One such opportunity is Treasury bonds, which Bernstein said serve as an effective diversifier to equities. Treasury bonds have been negatively correlated to equities in the recent past, he said, and they can reduce the risk associated with an allocation to equities.
“Treasury bonds have been a tremendous risk reduction tool the last five to seven years and worked very consistently,” he said. “But yet, people hate Treasury bonds.”
Montier, however, said bonds are “doomed to give you a low return no matter what happens.” If the Fed continues its monetary easing, bonds will offer negative real returns. If the Fed tightens, rates will rise and produce the same outcome. Only in a deflationary scenario would bonds offer attractive real returns, he said.
Investors shouldn’t overrate the diversifying value of bonds, according to Montier. When measured over a time horizon of longer than seven years, Treasury bonds have actually been positively correlated to equities, he said.
But Montier said investors should not be forced into a conservative allocation simply because they fear the Fed’s actions. “In every cycle there is a period of time where there is uncertainty about a change in Fed policy, and whether fundamentals will be strong enough to offset the negative effects of rising rates,” he said. “In this cycle it is no different, although it is a bigger issue because the Fed is more involved.”
One reason to hold bonds is that rates may continue to fall. Bernstein said the Fed is “always late” and will again be extremely late when it does tighten its policies,
“By the time the Fed actually does seriously start reversing course, people will wonder what took them so long,” he said. “I do not think that is the environment that we are in right now.”

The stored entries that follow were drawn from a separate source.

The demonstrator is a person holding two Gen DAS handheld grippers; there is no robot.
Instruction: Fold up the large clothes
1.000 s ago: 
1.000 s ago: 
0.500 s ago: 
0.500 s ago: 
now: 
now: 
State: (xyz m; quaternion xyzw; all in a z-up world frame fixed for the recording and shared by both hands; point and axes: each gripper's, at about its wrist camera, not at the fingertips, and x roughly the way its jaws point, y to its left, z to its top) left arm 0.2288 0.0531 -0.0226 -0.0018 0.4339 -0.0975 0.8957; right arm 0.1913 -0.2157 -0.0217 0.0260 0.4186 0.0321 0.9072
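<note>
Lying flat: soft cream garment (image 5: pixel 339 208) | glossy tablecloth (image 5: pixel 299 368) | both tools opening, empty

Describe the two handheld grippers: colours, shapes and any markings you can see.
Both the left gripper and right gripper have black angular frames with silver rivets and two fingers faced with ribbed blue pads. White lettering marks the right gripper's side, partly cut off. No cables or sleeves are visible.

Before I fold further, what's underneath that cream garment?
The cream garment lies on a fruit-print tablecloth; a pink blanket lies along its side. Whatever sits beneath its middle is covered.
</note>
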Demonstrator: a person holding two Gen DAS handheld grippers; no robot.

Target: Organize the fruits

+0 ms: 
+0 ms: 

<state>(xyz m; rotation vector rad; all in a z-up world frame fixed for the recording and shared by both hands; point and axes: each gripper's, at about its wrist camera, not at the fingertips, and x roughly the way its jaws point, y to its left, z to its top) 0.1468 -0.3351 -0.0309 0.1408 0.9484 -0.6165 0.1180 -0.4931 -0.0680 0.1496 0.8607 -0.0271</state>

The Fed spent the last three to four years supporting the economy, and investors should not assume the central bank “is really that stupid” to let it fall apart, Bernstein said. “They may not be the smartest guys in the world, but they are not that stupid.”
Is there value abroad?
GMO’s forecast for emerging market equities is a real return of 6.2% over the next seven years, but Montier cautioned investors against embracing that asset class.